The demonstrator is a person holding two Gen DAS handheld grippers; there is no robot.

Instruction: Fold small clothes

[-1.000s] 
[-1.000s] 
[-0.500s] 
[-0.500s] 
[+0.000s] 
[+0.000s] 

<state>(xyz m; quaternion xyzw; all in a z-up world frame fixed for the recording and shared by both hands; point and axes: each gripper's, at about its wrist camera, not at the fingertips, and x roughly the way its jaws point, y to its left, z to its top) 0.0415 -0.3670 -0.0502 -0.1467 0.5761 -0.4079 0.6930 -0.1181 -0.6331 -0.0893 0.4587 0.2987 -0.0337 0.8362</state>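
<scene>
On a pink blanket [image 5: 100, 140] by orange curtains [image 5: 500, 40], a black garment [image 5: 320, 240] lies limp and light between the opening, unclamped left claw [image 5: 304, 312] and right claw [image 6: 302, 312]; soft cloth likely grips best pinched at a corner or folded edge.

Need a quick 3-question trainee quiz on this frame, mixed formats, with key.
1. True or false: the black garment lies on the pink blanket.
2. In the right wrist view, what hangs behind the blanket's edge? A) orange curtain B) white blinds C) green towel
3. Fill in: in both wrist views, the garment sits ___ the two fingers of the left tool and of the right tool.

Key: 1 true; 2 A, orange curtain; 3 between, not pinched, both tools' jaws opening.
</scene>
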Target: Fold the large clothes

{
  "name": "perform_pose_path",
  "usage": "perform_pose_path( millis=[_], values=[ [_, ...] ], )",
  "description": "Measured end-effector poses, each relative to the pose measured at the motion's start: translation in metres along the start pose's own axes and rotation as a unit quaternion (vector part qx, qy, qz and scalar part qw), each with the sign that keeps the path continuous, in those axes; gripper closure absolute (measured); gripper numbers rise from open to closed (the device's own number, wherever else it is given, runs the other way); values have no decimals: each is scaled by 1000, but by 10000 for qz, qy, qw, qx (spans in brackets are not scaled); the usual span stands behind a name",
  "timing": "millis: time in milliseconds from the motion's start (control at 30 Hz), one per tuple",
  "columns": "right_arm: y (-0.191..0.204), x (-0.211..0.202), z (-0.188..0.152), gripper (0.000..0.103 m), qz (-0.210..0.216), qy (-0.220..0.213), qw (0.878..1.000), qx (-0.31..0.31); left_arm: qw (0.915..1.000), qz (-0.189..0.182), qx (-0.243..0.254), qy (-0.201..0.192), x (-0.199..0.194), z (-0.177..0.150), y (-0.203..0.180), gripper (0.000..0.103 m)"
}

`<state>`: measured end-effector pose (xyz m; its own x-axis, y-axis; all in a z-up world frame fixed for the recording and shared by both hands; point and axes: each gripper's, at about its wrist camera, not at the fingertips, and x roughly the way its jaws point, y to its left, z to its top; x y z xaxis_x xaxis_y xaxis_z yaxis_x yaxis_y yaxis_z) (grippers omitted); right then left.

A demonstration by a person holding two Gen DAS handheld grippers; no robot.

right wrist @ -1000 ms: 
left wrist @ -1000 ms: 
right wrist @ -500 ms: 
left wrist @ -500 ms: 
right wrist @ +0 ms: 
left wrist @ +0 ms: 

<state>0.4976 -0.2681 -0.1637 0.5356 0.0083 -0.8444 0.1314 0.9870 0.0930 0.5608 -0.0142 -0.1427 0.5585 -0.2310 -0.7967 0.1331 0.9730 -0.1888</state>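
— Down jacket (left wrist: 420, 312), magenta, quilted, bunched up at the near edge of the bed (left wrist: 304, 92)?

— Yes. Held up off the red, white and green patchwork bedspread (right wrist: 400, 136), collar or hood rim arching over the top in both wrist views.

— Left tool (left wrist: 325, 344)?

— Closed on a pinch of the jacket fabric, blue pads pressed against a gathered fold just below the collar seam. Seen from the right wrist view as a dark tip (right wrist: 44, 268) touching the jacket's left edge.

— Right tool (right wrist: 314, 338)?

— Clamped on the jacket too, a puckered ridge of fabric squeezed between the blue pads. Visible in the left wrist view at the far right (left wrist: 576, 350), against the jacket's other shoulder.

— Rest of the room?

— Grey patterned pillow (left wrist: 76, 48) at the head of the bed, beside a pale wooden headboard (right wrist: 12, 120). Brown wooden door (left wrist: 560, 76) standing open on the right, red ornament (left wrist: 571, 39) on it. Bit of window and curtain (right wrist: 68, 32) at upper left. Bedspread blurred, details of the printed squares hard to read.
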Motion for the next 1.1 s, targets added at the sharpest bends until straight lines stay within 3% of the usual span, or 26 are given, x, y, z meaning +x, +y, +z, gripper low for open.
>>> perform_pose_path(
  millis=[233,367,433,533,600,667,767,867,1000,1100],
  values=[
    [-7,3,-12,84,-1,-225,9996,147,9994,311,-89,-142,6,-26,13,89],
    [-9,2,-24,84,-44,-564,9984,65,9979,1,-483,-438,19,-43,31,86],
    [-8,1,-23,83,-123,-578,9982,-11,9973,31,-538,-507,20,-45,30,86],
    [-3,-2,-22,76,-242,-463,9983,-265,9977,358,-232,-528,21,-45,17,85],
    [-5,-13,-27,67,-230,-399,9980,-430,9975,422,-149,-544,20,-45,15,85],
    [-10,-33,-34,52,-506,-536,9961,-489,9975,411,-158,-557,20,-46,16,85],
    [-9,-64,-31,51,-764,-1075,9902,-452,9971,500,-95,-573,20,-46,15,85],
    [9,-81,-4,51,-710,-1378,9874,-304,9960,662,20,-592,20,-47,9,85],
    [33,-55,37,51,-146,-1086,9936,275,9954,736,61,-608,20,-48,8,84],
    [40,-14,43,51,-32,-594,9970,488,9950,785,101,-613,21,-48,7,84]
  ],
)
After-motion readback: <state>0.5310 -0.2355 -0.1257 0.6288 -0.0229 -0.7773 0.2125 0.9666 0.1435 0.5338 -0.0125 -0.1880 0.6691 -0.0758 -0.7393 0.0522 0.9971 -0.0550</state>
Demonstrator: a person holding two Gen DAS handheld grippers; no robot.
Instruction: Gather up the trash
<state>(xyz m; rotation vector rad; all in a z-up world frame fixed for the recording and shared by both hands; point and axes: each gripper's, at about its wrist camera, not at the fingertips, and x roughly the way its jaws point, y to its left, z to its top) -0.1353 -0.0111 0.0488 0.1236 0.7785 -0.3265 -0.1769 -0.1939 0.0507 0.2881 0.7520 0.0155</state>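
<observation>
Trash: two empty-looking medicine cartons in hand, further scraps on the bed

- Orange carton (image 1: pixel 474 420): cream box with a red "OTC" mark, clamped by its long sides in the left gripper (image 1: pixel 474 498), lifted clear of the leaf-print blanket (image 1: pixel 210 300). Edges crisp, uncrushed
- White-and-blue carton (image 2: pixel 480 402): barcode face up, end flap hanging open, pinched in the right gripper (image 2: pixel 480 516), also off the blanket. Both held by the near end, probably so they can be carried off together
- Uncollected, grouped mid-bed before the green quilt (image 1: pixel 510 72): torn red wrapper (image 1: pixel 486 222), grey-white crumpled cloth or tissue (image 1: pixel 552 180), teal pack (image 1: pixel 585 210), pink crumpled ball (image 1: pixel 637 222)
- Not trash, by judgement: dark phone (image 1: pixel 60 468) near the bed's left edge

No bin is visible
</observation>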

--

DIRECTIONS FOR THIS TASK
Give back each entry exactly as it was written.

RESPONSE AREA
The demonstrator is a person holding two Gen DAS handheld grippers; there is no robot.

Instruction: Fold small clothes

[-1.000s] 
[-1.000s] 
[-0.500s] 
[-0.500s] 
[+0.000s] 
[+0.000s] 

<state>(xyz m; quaternion xyzw; all in a z-up world frame fixed for the recording and shared by both hands; point and axes: each gripper's, at about its wrist camera, not at the fingertips, and x roughly the way its jaws point, y to its left, z to its top) 0.0415 -0.3670 -0.0502 -0.1467 0.5761 -0.4079 0.6930 -0.1181 -0.6331 -0.0893 0.4587 0.2987 -0.0337 0.8362</state>
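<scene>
On a pink blanket [image 5: 100, 140] by orange curtains [image 5: 500, 40], a black garment [image 5: 320, 240] lies limp and light between the opening, unclamped left claw [image 5: 304, 312] and right claw [image 6: 302, 312]; soft cloth likely grips best pinched at a corner or folded edge.

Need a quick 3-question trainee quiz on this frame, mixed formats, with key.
1. True or false: the black garment lies on the pink blanket.
2. In the right wrist view, what hangs behind the blanket's edge? A) orange curtain B) white blinds C) green towel
3. Fill in: in both wrist views, the garment sits ___ the two fingers of the left tool and of the right tool.

Key: 1 true; 2 A, orange curtain; 3 between, not pinched, both tools' jaws opening.
</scene>
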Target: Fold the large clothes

{
  "name": "perform_pose_path",
  "usage": "perform_pose_path( millis=[_], values=[ [_, ...] ], )",
  "description": "Measured end-effector poses, each relative to the pose measured at the motion's start: translation in metres along the start pose's own axes and rotation as a unit quaternion (vector part qx, qy, qz and scalar part qw), each with the sign that keeps the path continuous, in those axes; gripper closure absolute (measured); gripper numbers rise from open to closed (the device's own number, wherever else it is given, runs the other way); values have no decimals: each is scaled by 1000, but by 10000 for qz, qy, qw, qx (spans in brackets are not scaled); the usual span stands behind a name",
  "timing": "millis: time in milliseconds from the motion's start (control at 30 Hz), one per tuple",
  "columns": "right_arm: y (-0.191..0.204), x (-0.211..0.202), z (-0.188..0.152), gripper (0.000..0.103 m), qz (-0.210..0.216), qy (-0.220..0.213), qw (0.878..1.000), qx (-0.31..0.31); left_arm: qw (0.915..1.000), qz (-0.189..0.182), qx (-0.243..0.254), qy (-0.201..0.192), x (-0.199..0.194), z (-0.177..0.150), y (-0.203..0.180), gripper (0.000..0.103 m)"
}

`<state>`: measured end-effector pose (xyz m; its own x-axis, y-axis; all in a z-up world frame fixed for the recording and shared by both hands; point and axes: each gripper's, at about its wrist camera, not at the fingertips, and x roughly the way its jaws point, y to its left, z to its top; x y z xaxis_x xaxis_y xaxis_z yaxis_x yaxis_y yaxis_z) (grippers omitted); right then left.

A demonstration by a person holding two Gen DAS handheld grippers; no robot.

right wrist @ -1000 ms: 
left wrist @ -1000 ms: 
right wrist @ -500 ms: 
left wrist @ -500 ms: 
right wrist @ +0 ms: 
left wrist @ +0 ms: 

<state>0.4976 -0.2681 -0.1637 0.5356 0.0083 -0.8444 0.1314 0.9870 0.0930 0.5608 -0.0142 -0.1427 0.5585 -0.2310 -0.7967 0.1331 0.9730 -0.1888</state>
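— Down jacket (left wrist: 420, 312), magenta, quilted, bunched up at the near edge of the bed (left wrist: 304, 92)?

— Yes. Held up off the red, white and green patchwork bedspread (right wrist: 400, 136), collar or hood rim arching over the top in both wrist views.

— Left tool (left wrist: 325, 344)?

— Closed on a pinch of the jacket fabric, blue pads pressed against a gathered fold just below the collar seam. Seen from the right wrist view as a dark tip (right wrist: 44, 268) touching the jacket's left edge.

— Right tool (right wrist: 314, 338)?

— Clamped on the jacket too, a puckered ridge of fabric squeezed between the blue pads. Visible in the left wrist view at the far right (left wrist: 576, 350), against the jacket's other shoulder.

— Rest of the room?

— Grey patterned pillow (left wrist: 76, 48) at the head of the bed, beside a pale wooden headboard (right wrist: 12, 120). Brown wooden door (left wrist: 560, 76) standing open on the right, red ornament (left wrist: 571, 39) on it. Bit of window and curtain (right wrist: 68, 32) at upper left. Bedspread blurred, details of the printed squares hard to read.
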Motion for the next 1.1 s, targets added at the sharpest bends until straight lines stay within 3% of the usual span, or 26 are given, x, y, z meaning +x, +y, +z, gripper low for open.
>>> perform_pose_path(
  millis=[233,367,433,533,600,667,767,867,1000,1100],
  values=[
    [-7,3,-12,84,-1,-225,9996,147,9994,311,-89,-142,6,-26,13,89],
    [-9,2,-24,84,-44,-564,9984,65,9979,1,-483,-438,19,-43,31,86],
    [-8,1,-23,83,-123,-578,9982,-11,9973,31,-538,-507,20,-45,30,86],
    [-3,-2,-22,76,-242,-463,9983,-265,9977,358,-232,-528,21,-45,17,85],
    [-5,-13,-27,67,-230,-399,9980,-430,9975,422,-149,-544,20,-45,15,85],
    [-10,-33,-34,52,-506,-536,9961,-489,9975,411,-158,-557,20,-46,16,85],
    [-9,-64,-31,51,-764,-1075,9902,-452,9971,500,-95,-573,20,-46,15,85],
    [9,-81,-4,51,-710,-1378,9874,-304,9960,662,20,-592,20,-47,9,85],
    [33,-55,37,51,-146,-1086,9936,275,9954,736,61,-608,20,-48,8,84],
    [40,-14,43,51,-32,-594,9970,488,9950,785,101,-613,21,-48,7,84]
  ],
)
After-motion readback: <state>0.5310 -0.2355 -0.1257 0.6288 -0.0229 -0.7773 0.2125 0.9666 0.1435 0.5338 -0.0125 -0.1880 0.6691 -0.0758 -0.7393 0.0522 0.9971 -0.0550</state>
Demonstrator: a person holding two Gen DAS handheld grippers; no robot.
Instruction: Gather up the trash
<state>(xyz m; rotation vector rad; all in a z-up world frame fixed for the recording and shared by both hands; point and axes: each gripper's, at about its wrist camera, not at the fingertips, and x roughly the way its jaws point, y to its left, z to its top) -0.1353 -0.0111 0.0488 0.1236 0.7785 -0.3265 -0.1769 -0.1939 0.0507 0.2881 0.7520 0.0155</state>
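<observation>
Trash: two empty-looking medicine cartons in hand, further scraps on the bed

- Orange carton (image 1: pixel 474 420): cream box with a red "OTC" mark, clamped by its long sides in the left gripper (image 1: pixel 474 498), lifted clear of the leaf-print blanket (image 1: pixel 210 300). Edges crisp, uncrushed
- White-and-blue carton (image 2: pixel 480 402): barcode face up, end flap hanging open, pinched in the right gripper (image 2: pixel 480 516), also off the blanket. Both held by the near end, probably so they can be carried off together
- Uncollected, grouped mid-bed before the green quilt (image 1: pixel 510 72): torn red wrapper (image 1: pixel 486 222), grey-white crumpled cloth or tissue (image 1: pixel 552 180), teal pack (image 1: pixel 585 210), pink crumpled ball (image 1: pixel 637 222)
- Not trash, by judgement: dark phone (image 1: pixel 60 468) near the bed's left edge

No bin is visible
</observation>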

Nothing more is needed to complete the output.